» **Task to carry out**: Return, unaltered, every line from the beginning of the material below up to and including the one with "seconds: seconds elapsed".
━━━ Available data ━━━
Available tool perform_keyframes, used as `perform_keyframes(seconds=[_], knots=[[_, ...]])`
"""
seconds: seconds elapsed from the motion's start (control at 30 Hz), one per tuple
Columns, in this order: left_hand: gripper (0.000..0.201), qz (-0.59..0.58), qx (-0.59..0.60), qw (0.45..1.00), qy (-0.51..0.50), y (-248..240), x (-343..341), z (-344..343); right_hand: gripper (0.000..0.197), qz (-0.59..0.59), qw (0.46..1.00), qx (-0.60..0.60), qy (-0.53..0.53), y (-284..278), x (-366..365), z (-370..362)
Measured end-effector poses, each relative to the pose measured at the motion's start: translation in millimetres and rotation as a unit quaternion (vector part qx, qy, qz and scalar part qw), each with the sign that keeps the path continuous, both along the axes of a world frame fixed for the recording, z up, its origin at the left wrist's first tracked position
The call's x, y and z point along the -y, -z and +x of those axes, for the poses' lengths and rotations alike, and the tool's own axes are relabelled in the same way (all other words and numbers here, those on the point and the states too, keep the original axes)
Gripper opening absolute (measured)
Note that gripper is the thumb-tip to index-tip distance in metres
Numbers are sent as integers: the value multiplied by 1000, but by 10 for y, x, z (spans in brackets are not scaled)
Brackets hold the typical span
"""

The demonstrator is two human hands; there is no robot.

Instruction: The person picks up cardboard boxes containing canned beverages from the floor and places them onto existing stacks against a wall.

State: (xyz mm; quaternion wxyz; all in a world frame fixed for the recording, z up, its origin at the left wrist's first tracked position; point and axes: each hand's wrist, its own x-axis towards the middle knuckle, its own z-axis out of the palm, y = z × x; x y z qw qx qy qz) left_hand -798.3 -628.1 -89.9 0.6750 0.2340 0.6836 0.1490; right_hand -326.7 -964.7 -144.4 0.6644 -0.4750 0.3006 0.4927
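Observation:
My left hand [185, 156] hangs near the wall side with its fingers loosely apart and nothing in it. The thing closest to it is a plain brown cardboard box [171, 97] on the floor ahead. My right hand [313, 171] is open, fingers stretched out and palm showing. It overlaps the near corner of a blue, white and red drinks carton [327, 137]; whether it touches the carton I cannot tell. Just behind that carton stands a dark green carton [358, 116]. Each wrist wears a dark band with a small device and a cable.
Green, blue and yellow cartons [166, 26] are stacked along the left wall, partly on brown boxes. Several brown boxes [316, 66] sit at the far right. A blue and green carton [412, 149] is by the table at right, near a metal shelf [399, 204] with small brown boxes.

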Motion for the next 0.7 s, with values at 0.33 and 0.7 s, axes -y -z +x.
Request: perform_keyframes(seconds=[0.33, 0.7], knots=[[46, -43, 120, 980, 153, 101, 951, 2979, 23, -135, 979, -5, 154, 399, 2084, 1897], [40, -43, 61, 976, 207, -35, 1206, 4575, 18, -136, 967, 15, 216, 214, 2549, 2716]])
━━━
» **Solution to this task**:
Available tool perform_keyframes, used as `perform_keyframes(seconds=[_], knots=[[_, ...]])`
"""
seconds: seconds elapsed from the motion's start (control at 30 Hz), one per tuple

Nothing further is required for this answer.